As noted earlier, there wasn’t enough emphasis on Negro Leagues history in my first book, but there was some! Here’s a few more big names from Negro League history that were covered in my first book.
Turkey Stearnes: A man truly devoted to his bats, Stearnes kept them in special cases and would often talk to them. His all-time ranks among Negro Leaguers are quite impressive. He is first in triples, second in home runs and doubles, and fifth in batting average. Cool Papa Bell said of him, “If they don’t put [Stearnes] in the Hall of Fame, they shouldn’t put anybody in.”
Mule Suttles: According to the prolific Negro League historian John Holway, Suttles is the true Negro League record holder for home runs in a career. That’s right, more than Josh Gibson.
Monte Irvin
The Newark Negro League Club said of Irvin, “Monte was the choice of all Negro National and American League club owners to serve as the number one player to join a white major league team… He was the best qualified by temperament, and character, ability, sense of loyalty, morals, age, experience, and physique to represent us as the first black player…” Instead he became the fourth when he joined the Giants in 1949.

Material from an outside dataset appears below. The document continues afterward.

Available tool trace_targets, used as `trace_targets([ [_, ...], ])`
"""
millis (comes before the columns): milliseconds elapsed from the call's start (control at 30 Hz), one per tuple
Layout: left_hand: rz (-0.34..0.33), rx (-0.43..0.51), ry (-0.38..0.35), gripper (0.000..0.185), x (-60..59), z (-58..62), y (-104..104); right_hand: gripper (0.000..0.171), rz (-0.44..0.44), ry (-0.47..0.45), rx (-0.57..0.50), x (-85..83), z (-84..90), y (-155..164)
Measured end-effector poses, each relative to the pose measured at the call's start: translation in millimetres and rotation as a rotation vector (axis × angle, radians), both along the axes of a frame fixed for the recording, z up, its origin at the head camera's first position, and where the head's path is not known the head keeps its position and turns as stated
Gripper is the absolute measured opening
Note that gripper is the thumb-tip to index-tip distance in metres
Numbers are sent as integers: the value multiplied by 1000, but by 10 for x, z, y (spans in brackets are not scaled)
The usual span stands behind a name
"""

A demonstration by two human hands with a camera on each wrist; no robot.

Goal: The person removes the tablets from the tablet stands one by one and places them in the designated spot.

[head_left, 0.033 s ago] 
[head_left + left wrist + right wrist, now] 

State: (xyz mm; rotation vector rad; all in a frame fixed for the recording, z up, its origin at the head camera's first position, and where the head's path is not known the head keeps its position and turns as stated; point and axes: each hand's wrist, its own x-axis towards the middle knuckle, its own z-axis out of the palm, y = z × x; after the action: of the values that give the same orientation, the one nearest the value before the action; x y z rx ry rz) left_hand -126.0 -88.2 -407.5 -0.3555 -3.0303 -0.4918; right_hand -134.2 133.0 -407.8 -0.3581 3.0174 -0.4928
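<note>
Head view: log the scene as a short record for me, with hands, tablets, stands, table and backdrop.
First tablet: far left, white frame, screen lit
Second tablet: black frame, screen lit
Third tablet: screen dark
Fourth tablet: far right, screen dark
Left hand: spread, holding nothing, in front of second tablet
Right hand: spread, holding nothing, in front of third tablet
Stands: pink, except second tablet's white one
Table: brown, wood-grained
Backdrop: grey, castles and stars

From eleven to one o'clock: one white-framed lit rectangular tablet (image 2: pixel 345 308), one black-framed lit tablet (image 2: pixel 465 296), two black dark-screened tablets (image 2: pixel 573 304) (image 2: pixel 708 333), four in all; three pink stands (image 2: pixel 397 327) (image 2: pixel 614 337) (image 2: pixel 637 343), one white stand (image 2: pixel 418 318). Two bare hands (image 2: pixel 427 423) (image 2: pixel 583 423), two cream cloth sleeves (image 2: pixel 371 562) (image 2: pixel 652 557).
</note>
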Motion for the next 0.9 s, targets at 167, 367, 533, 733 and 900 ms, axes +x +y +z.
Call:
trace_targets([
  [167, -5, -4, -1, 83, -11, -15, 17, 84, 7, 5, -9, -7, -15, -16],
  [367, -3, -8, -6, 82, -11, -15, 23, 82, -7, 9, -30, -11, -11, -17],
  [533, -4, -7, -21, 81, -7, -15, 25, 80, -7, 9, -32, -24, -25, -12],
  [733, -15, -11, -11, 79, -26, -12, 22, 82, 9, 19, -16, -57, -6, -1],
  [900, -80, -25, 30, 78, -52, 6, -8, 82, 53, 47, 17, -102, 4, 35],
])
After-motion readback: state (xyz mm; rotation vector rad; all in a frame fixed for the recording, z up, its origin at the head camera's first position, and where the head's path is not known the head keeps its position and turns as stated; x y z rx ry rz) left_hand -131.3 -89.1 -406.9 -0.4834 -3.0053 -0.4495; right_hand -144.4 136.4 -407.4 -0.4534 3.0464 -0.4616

Buck Leonard: Leonard and Gibson formed the Ruth-Gehrig combo of the Negro Leagues. Monte Irvin said of Leonard, “Satchel Paige and Josh Gibson got more publicity in the Negro League, but Buck Leonard was just as good.”
Who Is This Player?
Answer at the end of the newsletter (I’m debating formats here, so feedback on how easy/difficult this section is would be appreciated)
Weekly Best Reads
I’ve got a pair of baseball article sets for you and then an all-time non-baseball long-form article to spend your Sunday reading.

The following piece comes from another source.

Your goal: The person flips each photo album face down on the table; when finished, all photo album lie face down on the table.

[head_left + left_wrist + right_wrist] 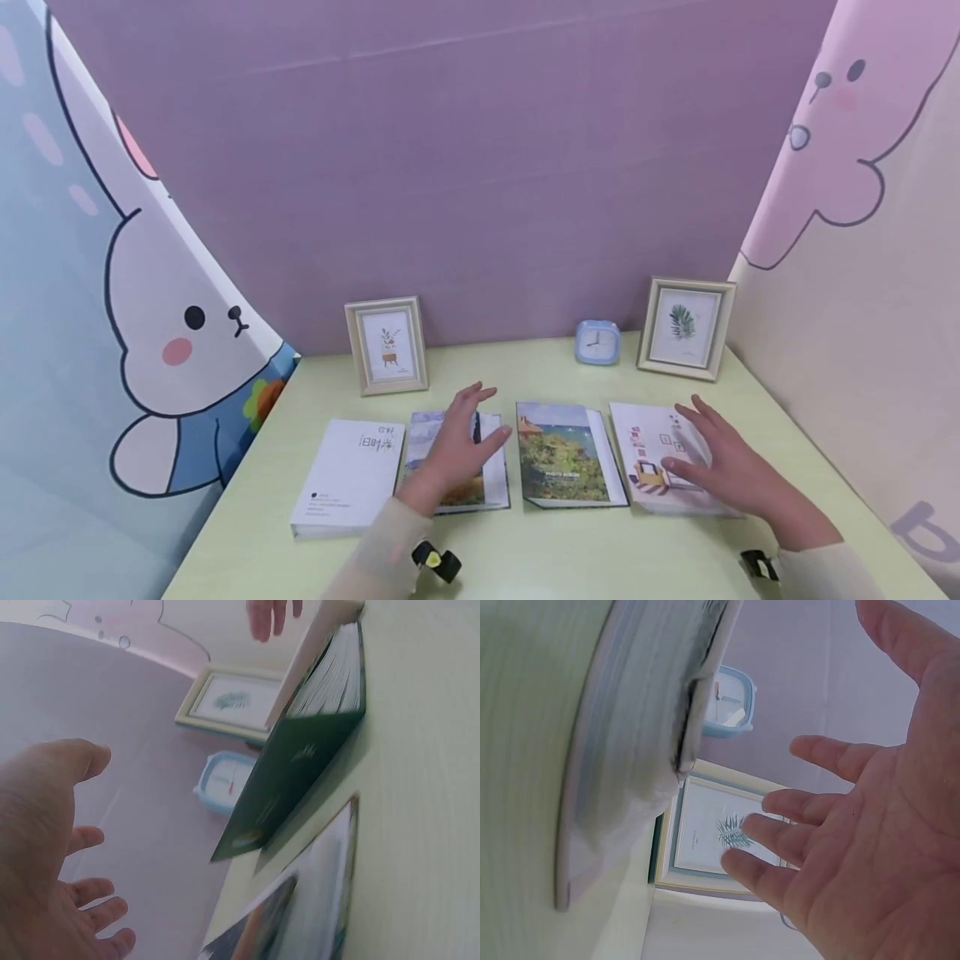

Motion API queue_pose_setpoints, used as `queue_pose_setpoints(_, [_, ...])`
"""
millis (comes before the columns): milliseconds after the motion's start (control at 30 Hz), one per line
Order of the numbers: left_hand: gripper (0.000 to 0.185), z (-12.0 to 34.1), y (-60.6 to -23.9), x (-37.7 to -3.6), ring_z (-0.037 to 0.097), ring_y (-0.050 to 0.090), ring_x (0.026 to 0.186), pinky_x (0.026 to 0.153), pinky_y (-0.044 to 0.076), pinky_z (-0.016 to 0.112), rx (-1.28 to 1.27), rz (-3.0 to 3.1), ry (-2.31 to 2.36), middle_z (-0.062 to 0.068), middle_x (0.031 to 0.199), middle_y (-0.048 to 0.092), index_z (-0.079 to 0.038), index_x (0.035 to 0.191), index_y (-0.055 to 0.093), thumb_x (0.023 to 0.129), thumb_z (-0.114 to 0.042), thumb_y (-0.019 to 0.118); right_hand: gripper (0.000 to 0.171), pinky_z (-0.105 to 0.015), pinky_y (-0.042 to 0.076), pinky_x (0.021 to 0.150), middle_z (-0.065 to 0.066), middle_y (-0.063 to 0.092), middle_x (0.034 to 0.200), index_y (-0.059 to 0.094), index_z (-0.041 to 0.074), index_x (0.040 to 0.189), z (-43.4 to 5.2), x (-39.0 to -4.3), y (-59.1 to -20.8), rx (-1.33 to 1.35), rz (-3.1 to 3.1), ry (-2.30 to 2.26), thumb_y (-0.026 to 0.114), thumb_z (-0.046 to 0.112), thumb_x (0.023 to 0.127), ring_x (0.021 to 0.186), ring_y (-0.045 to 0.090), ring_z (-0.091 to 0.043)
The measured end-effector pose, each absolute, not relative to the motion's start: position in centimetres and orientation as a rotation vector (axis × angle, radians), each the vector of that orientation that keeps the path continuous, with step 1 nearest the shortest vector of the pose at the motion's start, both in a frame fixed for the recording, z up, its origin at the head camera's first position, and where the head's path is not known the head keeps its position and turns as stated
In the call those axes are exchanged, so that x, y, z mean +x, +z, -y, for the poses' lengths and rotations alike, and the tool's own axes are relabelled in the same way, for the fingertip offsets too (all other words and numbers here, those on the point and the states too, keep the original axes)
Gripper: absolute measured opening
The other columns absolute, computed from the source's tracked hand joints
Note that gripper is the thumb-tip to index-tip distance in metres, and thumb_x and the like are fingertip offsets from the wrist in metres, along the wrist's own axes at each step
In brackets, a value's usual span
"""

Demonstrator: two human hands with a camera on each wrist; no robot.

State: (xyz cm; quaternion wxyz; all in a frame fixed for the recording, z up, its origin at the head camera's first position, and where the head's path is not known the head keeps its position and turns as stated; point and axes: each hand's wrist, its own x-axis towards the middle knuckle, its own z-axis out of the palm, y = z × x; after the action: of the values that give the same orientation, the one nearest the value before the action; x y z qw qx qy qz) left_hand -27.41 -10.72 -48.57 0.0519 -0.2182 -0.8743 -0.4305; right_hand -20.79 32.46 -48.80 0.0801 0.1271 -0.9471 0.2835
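Observation:
My left hand (460,443) hovers with spread, relaxed fingers over a photo album with a landscape cover (491,475), hiding much of it. To its right lies another photo album (558,454), with a green garden and sea picture. My right hand (723,462) is held above a white album with a pink house drawing (645,450), its fingers spread and holding nothing. At the far left of the row lies a white album with dark lettering (348,475). In the right wrist view, the palm and loose fingers are apart from the album's thick page edges (622,735).
A framed plant picture (387,346) stands at the back left. A blue clock (597,342) and a framed leaf picture (686,327) stand at the back right. A purple wall (465,183) closes off the pale table (570,558), with patterned cloths on both sides.

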Motion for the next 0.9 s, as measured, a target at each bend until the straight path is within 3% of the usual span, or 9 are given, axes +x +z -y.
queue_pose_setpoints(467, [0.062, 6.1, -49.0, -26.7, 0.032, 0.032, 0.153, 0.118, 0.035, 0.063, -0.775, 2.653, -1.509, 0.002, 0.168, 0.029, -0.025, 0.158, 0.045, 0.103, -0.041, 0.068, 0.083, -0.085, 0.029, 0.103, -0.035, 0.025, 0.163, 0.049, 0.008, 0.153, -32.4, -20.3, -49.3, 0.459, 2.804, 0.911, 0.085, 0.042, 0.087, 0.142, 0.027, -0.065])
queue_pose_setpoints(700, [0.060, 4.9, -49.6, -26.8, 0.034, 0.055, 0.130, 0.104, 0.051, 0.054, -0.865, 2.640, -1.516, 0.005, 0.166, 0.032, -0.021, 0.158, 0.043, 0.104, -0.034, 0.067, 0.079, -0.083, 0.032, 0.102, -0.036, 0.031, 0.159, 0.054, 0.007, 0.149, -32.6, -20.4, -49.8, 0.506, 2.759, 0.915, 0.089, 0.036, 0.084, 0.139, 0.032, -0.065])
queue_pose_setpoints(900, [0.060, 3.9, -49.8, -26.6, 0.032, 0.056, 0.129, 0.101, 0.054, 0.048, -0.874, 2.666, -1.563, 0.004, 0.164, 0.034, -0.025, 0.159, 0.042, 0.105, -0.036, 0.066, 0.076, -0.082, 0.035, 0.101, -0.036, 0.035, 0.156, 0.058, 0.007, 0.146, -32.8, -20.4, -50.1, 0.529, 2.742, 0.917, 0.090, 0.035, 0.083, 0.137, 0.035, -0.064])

- First, on the matter of money in baseball, since it was a trendy topic with the Cleveland Baseball Team trading away superstar Francisco Lindor this week: Here’s Ben Lindbergh on the deal for The Ringer, in probably the best analysis I read of the move. And here’s Craig Edwards’ annual check in on the correlation between payroll and winning percentage. There are a lot of factions in baseball fandom regarding this whole broader story right now, too much for this section of this newsletter, but my briefest two cents: Yes, the system that baseball has put in place does not incentivize winning enough; no, that does not mean we should let owners off the hook.
- Second, a pair of Athletic articles for you. If you aren’t a subscriber (both are behind their paywall), I would suggest you subscribe, despite their pretty ugly comments early in their run. Here’s Jen McCaffrey profiling Bianca Smith, who became the first Black woman to coach in pro baseball with her hiring by the Red Sox this week. And here’s Jayson Stark’s annual Strange but True column — both excellent reads.
- Finally, this seems like a decent (and terrifying…) time to re-read this.
Pop Culture Recommendation of the Week
We’re going throw-back and we’re going cult classic: Veronica Mars. Yes, yes, I know I’m slotting further into my Basic B mode, but I’ve been doing a re-watch of a bunch of 2000s show, and let me tell you, Veronica Mars holds up much better than most!
Keep You On Your Toes
If you are not yet on the email list for Color of Change, you should sign up immediately. Here is a link to a petition they created this week to support Cori Bush’s bill to investigate any member of Congress who supported the Trumpites attempted coup this week. While you’re there, make sure to sign-up for regular news updates from them.
Quiz Answer
Huh… That doesn’t look like B-Ref… or Seamheads… And over two decades of consistently playing every day! Who could this mystery man be?!
I got a little tricky this week. That’s Willie Wells on my OOTP Perfect Team roster. If you have yet to discover OOTP, or you know OOTP but haven’t played their Perfect Team mode — go do so immediately.